It features a lost world, literary forgeries, inhuman fox-clad assassins, kidnapping, murder, and heroic ballad karaoke, all of which are irresistible.
Author: Dustin Long
US publication date: 2006-04
UK publication date: 2006-04
The day after his wife Shirley's murder, former Quebec city police inspector Blaise Duplain is literally digging through her journals, reading, smelling, and scratching at scrawled-over phrases, and wondering what clues might have disappeared along with the pages she's excised with a razor. "My aim is true," she's written, and Blaise is unsure whether this is a tender bilingual pun -- French is his native language -- or if, as he suspects, his wife was pursuing other aims altogether. Who killed Shirley, and what she was up to before her death, are the mysteries that set the fictional northeastern university town of New Crúiskeen aflutter in Dustin Long's new Icelander.
It's snowing in New Crúiskeen, as if to establish right up front that the mode of this thriller will be more nerd than noir. Two "philosophical detectives" suspect that Shirley's murder is connected to a plot to dislodge Shakespeare and his Hamlet from atop the Western canon, and one of the main characters is a rogue library scientist, ostracized within the profession for his unorthodox theories on cataloging. As a cast of forgers, anthropologists, tabloid types, and political revolutionaries chase each other around town, the protagonist, known only as Our Heroine, would prefer to stay out of the whole mess. A Scandinavian Studies professor, she lives with a forced celebrity due to her late mother, a famous scholar and crime-fighter whose exploits were novelized by the semi-mythical author Magnus Valison, styled after Vladimir Nabokov. Valison may or may not be the "editor" of Icelander as well, whose footnoted interjections hint at possible multiple identities for several characters and complicate the resolution.
Our Heroine has a pile of troubles in addition to Shirley's murder. Her husband, a god among the subterranean Vanatru people (long oppressed by above-ground Icelandic colonialists), has left her to assume the throne of his homeland, her dog has disappeared, and her senile father keeps insisting that the evil master of disguise Surt, the family's nemesis, is not dead as supposed but very much alive and behind the latest round of mayhem. Quite reasonably, she's inclined to let the police handle the case while nursing her wounds in peace using the time-honored salve of promiscuity, booze, and baths. But when forgery expert, rogue librarian and fuck-friend Hubert Jorgen disappears around the same time as her dog, Our Heroine can't help but get to solving, drawing on the experience gained during her teenage years spent as her mother's sidekick. She shakes off her hangover and goes looking for Hubert and the dog, and by the time she ends up in the back of an ambulance she's solved the mystery, or at least sort of.

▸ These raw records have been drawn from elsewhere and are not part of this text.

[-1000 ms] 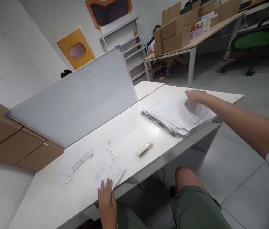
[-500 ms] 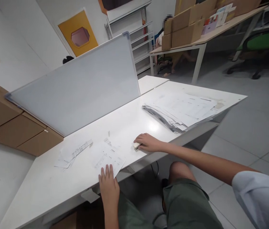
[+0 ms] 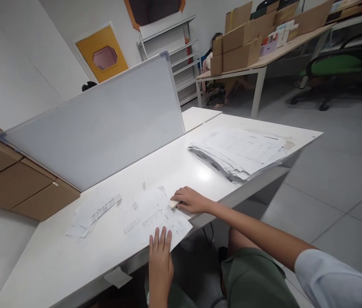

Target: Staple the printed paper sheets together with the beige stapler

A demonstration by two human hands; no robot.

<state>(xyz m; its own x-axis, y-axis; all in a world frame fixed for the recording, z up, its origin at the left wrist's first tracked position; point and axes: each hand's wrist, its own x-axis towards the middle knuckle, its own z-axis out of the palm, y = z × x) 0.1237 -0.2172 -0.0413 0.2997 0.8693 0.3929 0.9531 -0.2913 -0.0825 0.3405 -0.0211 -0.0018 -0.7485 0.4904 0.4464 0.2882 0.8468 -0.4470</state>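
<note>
My left hand lies flat with its fingers stretched out on the near corner of a printed sheet at the desk's front edge. My right hand is closed over a small beige stapler, whose tip pokes out at the sheet's right corner. A smaller bunch of slips lies to the left of the sheet. A thick, fanned stack of papers sits at the desk's far right.
A whiteboard leans upright along the back of the white desk. Flat cardboard lies behind it on the left. Farther off stand a metal shelf, a table with cardboard boxes, a seated person and a green chair.
My right hand left the big stack, took the stapler and slid it left to the sheet's corner. The sheet under my left hand has shifted right and now lies wider.
</note>
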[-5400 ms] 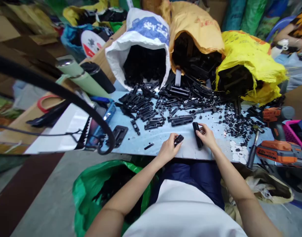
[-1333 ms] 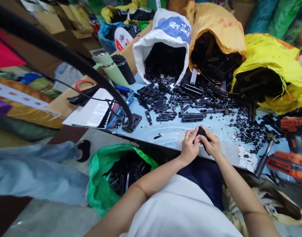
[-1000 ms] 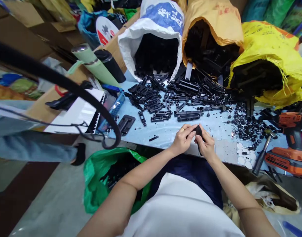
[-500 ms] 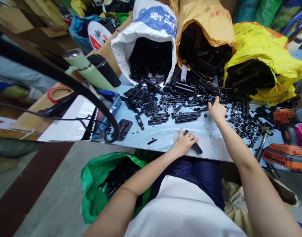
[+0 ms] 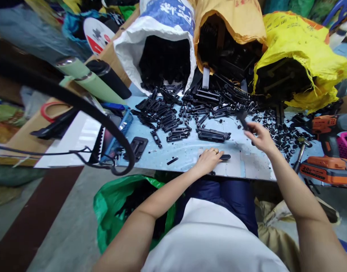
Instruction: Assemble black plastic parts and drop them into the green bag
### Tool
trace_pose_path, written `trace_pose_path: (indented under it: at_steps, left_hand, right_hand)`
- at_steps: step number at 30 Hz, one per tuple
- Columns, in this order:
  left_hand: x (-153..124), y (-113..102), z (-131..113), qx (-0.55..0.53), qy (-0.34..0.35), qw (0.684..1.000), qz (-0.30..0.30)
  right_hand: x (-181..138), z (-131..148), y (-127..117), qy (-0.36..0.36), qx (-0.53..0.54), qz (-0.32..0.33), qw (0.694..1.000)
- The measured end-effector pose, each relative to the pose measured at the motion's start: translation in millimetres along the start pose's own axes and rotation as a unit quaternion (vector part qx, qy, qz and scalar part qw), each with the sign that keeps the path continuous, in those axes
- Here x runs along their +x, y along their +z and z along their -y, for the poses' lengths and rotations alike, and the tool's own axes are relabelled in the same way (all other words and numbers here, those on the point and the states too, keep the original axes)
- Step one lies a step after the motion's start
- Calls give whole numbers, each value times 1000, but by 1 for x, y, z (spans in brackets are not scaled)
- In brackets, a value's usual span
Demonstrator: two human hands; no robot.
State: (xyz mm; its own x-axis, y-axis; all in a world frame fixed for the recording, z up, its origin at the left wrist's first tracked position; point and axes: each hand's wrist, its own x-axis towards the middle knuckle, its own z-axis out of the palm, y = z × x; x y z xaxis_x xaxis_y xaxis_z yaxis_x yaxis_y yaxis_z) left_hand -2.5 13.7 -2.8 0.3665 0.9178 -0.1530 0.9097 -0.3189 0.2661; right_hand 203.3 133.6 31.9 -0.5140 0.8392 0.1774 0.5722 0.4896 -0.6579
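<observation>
Gripping a black plastic part (image 5: 243, 121), blurred, my right hand (image 5: 261, 136) hangs over the blue surface (image 5: 190, 151); my left hand (image 5: 208, 160) lies flat, pinning a black bar (image 5: 224, 156) at the near edge. I judge this the fetching step; next, the two pieces need lining up.

- We see a pale blue surface (image 5: 190, 151) scattered with black plastic parts (image 5: 168, 119).
- Behind the parts, three open sacks lie on it: white sack (image 5: 162, 22), orange sack (image 5: 233, 19), yellow sack (image 5: 298, 45).
- Right of the parts we find small black screws (image 5: 284, 132), a hammer (image 5: 299, 151) and an orange drill (image 5: 326, 170).
- Left of the parts lie a flat black plate (image 5: 138, 145) and a blue basket (image 5: 121, 130).
- Near the front edge, below the parts, lies a slim black bar (image 5: 225, 156).
</observation>
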Motion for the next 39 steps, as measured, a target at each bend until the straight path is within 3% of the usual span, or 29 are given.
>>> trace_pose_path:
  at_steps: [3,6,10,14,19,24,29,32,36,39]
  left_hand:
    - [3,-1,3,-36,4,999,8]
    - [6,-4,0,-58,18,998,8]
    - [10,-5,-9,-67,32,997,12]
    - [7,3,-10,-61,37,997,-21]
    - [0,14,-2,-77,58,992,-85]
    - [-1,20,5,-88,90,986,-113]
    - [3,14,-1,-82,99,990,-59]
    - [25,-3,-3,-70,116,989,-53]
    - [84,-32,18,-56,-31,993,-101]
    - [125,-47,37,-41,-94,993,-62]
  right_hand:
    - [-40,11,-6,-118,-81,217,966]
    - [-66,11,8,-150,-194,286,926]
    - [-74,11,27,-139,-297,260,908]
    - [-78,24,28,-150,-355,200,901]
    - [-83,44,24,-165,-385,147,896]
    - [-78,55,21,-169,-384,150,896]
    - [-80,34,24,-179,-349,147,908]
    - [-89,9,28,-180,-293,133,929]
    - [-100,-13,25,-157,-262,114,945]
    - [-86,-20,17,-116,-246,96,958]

Icelander is a funny and complicated thriller, with the practical Heroine and melancholy Blaise keeping the rest of the characters from floating off into irritating whimsy. It features a lost world, literary forgeries, inhuman fox-clad assassins, kidnapping, murder, and heroic ballad karaoke, all of which are irresistible. But it is also an affectionate send-up of anxious, referential po-mo fiction. Shirley's name is MacGuffin, and as a proud feminist experimental writer, she criticizes novels for hewing to a "traditional Western narrative paradigm of the male sexual experience," advocating for some form of "narrative cuddling afterward" -- does the plot of Icelander just roll over and go to sleep, then? At times the parody becomes distracting, either because Long wants to make sure we get it, or because he succumbs to ostentation himself--it's hard to tell for sure. But he heaps glancing references to the Three Stooges, Bluebeard, the Pixies, and French philosophers Deleuze and Guattari on top of his creative, well-developed appropriation of Norse mythology and upper-crusty British detective fiction. The novel's middle section shifts narrative point of view between seven different characters while knitting together the histories, intrigues, and grudges of the characters and their present-time sleuthing. It works, with distinctive voices and funny scenes, like one set in the steam tunnels and temples of underground Vanaheim, in which an earnest Hollywood actor researching the role of Hamlet soaks in a hot tub full of hallucinogenic lichen tea and listens to Shirley's woes. But Long sets it up as a riff on Faulkner's multiple-narrator As I Lay Dying by assigning Shirley the phrase "I am a fish," and repeating it over and over again. That's just overkill.
Or is that just the chance you take with a McSweeney's endeavor? Long's genuine literary enthusiasm is occasionally scattershot, but it also generates some of the novel's loveliest moments, which would stand as such by themselves, no hallucinogenic lichen necessary. The philosophical detectives are endearing, remarking that "meaning, like certain shellfish, must not be killed prior to ingestion lest it be rendered poisonous." And Blaise remembers how his wife's native language "has increased my affection for this time of day, the Evening, as if it were a time for the evening of all imbalances that the day has carried with itself." Although it's easy to relate to a Heroine who just wants to find her dog, it's a treat to find that her troubled world is filled with such pleasant diversions.